本文章由计算机程序翻译,如有差异,请以英文原文为准。
求助全文
约1分钟内获得全文 去求助
来源期刊
CiteScore
1.90
自引率
6.70%
发文量
129
期刊介绍: The JOACP publishes original peer-reviewed research and clinical work in all branches of anaesthesiology, pain, critical care and perioperative medicine including the application to basic sciences. In addition, the journal publishes review articles, special articles, brief communications/reports, case reports, and reports of new equipment, letters to editor, book reviews and obituaries. It is international in scope and comprehensive in coverage.
期刊最新文献
"Burnout syndrome" in anesthesiologists and remedial measures- A narrative review.
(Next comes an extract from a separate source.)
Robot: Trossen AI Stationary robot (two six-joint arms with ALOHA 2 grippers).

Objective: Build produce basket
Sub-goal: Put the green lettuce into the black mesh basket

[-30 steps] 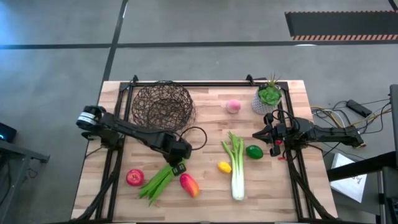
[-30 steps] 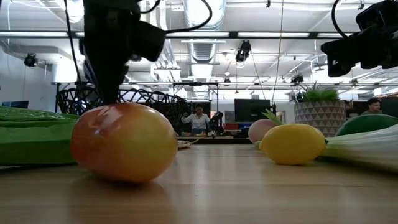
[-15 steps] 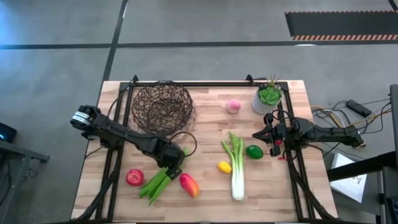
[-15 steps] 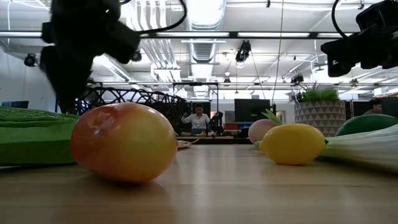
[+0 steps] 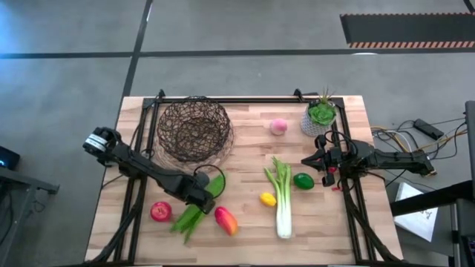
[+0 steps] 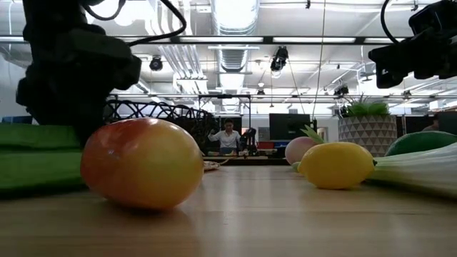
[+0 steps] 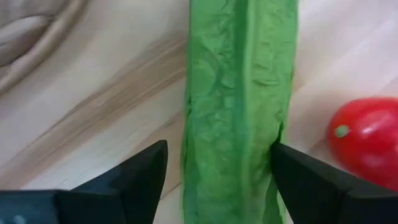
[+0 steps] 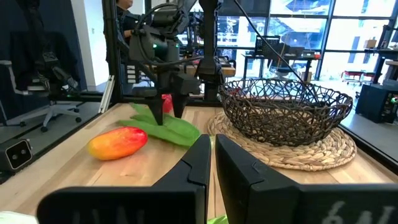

Stellate ganglion block beyond chronic pain: A literature review on its application in painful and non-painful conditions. Ropivacaine pharmacokinetics in the arterial and venous pools after ultrasound-guided continuous thoracic paravertebral nerve block. Role of an epidural in laparoscopic surgeries. Managing a leaky epidural catheter: Thinking out of the box.
×
引用
GB/T 7714-2015
复制
MLA
复制
APA
复制
导出至
BibTeX EndNote RefMan NoteFirst NoteExpress
×
×
提示
您的信息不完整,为了账户安全,请先补充。
现在去补充
×
提示
您因"违规操作"
具体请查看互助需知
我知道了
×
提示
现在去查看 取消
×
提示
确定
0
微信
客服QQ
Book学术公众号 扫码关注我们
反馈
×
意见反馈
请填写您的意见或建议
请填写您的手机或邮箱
已复制链接
已复制链接
快去分享给好友吧!
我知道了
×
扫码分享
扫码分享
Book学术官方微信
Book学术文献互助
Book学术文献互助群
群 号:481959085
Book学术
文献互助 智能选刊 最新文献 互助须知 联系我们:info@booksci.cn
Book学术提供免费学术资源搜索服务,方便国内外学者检索中英文文献。致力于提供最便捷和优质的服务体验。